Filter these entries so that only lines with the word "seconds" remain.

- [Data excerpts]:
Start of Block
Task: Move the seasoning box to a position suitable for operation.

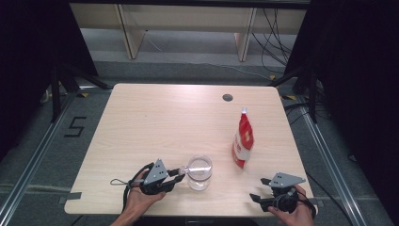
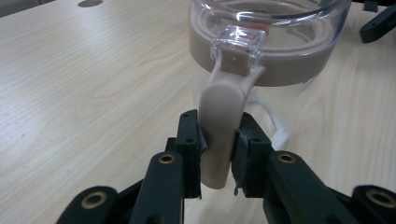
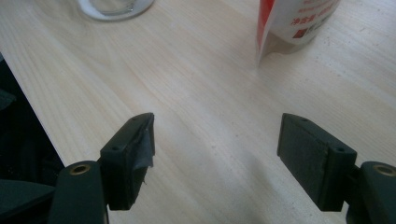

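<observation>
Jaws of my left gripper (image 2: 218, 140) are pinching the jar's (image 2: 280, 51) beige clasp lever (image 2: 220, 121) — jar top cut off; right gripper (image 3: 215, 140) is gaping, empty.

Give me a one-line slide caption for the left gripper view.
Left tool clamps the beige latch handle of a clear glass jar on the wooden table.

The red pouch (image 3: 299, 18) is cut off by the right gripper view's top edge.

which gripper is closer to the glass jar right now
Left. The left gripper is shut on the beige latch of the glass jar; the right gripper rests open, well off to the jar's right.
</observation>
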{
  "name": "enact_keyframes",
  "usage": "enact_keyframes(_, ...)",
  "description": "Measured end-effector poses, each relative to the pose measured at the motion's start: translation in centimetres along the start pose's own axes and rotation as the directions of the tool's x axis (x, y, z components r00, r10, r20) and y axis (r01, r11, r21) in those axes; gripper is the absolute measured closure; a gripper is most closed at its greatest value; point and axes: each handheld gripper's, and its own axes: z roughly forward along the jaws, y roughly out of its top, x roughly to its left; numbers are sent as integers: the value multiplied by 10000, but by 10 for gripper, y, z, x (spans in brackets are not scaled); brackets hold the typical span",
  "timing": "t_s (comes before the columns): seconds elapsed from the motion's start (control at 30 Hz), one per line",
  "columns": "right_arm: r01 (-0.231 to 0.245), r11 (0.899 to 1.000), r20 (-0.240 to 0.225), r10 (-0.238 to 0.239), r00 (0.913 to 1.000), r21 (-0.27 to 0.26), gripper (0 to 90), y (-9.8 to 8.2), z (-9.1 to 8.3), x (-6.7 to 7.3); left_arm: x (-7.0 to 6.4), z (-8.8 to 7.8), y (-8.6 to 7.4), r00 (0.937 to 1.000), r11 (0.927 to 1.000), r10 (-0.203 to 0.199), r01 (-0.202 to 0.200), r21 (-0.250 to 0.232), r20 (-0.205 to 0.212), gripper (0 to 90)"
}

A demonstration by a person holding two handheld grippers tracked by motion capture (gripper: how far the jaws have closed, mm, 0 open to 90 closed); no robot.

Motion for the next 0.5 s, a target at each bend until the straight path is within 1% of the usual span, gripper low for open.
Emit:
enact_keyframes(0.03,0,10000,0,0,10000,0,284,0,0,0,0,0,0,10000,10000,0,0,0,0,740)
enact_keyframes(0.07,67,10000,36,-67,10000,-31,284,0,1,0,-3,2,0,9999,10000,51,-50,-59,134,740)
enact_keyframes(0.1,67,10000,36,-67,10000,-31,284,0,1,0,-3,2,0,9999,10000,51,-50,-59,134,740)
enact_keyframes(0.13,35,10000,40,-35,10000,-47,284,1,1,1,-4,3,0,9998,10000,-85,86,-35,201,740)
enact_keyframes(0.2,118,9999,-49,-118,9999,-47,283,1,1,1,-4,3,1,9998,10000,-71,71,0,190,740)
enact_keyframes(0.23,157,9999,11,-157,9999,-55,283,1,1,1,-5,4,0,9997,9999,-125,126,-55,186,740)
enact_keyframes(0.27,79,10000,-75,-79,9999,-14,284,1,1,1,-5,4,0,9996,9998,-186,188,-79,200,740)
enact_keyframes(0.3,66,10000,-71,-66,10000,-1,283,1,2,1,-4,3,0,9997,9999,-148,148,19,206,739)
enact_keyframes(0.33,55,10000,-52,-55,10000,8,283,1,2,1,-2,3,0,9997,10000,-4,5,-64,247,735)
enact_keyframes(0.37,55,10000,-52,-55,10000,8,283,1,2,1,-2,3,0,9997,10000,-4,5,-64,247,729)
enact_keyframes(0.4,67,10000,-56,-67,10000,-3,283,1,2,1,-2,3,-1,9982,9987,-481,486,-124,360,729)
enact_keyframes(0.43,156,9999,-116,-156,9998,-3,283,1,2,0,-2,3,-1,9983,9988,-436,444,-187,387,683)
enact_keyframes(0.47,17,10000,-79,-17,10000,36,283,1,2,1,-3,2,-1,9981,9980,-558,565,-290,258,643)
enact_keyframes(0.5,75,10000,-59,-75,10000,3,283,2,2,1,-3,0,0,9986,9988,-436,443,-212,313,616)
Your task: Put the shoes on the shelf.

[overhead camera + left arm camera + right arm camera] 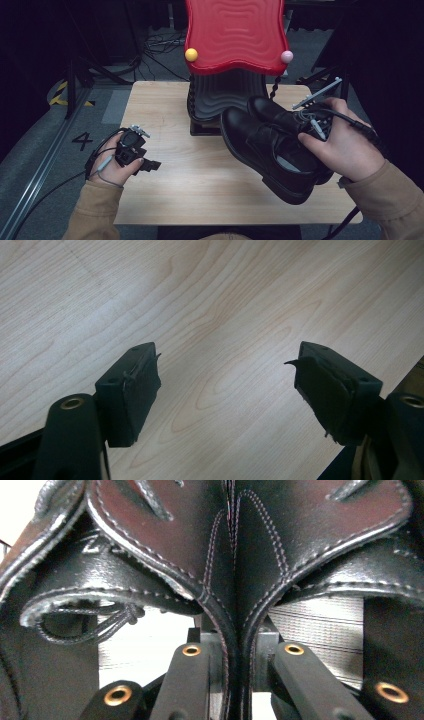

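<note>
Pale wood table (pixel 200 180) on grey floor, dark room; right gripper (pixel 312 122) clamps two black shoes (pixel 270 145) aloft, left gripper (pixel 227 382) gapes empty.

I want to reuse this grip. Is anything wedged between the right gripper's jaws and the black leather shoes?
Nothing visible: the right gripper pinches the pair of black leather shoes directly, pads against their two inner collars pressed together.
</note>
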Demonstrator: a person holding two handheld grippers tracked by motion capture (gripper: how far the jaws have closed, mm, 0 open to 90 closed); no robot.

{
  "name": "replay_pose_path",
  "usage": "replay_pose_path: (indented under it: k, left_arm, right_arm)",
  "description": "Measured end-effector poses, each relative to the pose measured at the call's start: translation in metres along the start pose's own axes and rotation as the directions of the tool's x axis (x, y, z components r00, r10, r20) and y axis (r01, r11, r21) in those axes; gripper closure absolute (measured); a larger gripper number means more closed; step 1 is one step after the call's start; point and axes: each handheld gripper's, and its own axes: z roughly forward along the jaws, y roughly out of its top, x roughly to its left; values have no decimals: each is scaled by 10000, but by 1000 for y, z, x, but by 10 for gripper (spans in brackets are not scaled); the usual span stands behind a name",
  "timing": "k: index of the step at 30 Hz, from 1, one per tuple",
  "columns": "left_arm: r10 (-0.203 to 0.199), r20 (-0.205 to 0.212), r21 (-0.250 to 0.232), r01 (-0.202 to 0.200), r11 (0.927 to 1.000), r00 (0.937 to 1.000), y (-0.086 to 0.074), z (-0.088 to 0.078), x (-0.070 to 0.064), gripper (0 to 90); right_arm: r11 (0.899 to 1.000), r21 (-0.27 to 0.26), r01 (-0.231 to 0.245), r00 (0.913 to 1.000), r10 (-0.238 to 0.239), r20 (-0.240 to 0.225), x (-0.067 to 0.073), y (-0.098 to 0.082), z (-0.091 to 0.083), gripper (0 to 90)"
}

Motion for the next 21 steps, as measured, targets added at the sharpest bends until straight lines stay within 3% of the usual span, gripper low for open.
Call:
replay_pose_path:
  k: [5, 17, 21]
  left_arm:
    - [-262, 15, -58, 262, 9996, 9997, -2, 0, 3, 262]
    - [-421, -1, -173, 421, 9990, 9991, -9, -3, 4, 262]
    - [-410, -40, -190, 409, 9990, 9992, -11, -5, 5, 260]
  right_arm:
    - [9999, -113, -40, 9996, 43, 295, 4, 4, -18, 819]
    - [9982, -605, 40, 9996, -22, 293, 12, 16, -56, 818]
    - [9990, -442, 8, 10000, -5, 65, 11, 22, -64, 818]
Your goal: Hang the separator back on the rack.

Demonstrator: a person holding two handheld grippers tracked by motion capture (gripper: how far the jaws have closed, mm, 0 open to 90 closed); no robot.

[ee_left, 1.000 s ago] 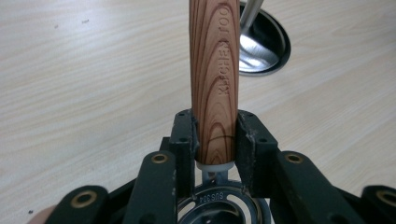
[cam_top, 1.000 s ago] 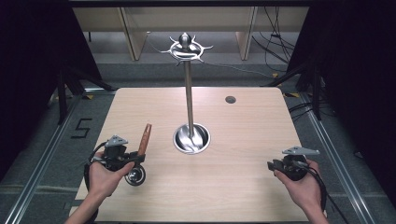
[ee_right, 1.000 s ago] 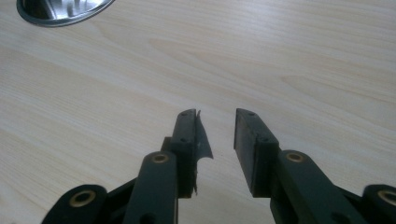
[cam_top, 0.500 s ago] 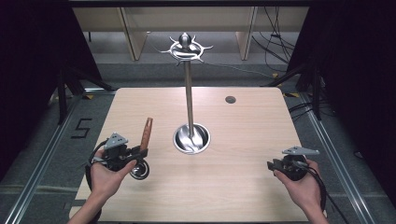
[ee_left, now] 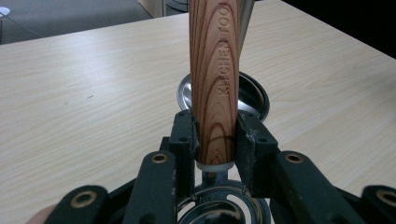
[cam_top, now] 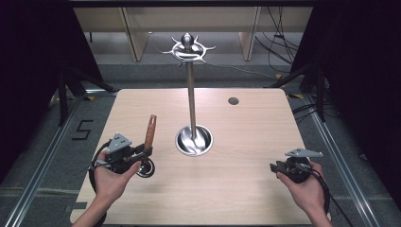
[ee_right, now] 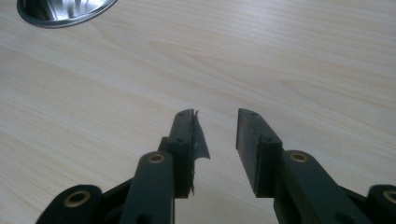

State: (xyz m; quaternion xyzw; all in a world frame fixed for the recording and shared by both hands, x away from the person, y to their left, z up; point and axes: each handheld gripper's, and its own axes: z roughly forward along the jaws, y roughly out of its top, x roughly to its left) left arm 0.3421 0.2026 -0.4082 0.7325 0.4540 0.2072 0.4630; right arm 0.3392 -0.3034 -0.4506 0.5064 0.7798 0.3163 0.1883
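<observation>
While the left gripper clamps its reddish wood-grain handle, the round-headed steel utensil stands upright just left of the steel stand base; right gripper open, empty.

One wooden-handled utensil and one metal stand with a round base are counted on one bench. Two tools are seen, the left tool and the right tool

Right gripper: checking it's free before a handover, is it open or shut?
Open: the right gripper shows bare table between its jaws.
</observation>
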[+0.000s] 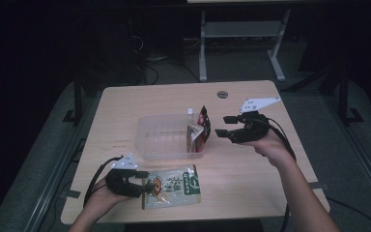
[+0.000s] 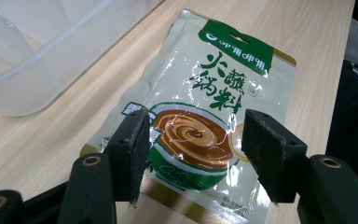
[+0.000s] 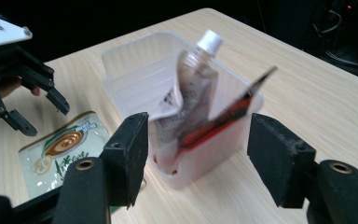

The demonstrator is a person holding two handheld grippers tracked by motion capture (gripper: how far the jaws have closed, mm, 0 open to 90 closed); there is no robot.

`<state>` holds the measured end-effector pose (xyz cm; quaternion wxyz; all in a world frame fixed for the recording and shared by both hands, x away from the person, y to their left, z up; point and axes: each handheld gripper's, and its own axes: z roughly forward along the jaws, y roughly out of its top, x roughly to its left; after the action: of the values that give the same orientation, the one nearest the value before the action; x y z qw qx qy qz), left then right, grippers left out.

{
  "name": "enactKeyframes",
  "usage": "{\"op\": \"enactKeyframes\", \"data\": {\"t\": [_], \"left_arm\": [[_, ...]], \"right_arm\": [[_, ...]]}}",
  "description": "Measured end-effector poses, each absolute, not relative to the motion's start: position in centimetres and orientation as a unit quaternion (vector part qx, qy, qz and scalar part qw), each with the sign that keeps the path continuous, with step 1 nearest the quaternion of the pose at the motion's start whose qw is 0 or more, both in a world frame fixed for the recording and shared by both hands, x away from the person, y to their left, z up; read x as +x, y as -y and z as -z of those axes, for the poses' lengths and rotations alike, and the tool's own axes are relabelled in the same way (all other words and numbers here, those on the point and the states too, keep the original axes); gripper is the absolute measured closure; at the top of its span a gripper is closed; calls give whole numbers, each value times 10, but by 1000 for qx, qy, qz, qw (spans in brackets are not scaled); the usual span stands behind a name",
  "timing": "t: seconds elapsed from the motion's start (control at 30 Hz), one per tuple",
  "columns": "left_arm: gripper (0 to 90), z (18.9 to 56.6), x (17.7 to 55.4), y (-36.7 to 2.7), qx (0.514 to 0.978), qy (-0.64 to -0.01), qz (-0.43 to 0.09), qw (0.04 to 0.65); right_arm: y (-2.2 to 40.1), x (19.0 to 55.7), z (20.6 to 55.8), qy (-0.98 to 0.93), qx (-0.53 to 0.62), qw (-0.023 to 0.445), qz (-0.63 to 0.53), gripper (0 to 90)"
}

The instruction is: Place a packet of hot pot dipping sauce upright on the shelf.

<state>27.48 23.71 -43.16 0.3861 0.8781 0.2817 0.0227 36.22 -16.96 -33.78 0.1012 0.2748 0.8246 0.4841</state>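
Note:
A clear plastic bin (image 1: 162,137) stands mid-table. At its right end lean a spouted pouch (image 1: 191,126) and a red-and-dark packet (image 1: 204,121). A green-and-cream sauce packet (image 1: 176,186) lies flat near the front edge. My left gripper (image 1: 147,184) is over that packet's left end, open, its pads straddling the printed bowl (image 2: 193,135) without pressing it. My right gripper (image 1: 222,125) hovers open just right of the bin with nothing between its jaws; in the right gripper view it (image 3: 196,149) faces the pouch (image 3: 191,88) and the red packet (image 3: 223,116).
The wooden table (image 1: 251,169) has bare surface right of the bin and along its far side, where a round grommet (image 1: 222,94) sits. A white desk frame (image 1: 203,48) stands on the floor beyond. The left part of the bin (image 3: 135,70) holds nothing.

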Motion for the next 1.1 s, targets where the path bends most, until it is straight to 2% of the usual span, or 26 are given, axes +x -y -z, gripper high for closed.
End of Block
- [Result]:
  "timing": "t_s (comes before the columns): seconds elapsed from the motion's start (control at 30 Hz), one per line",
  "timing": "t: seconds elapsed from the motion's start (control at 30 Hz), one per tuple",

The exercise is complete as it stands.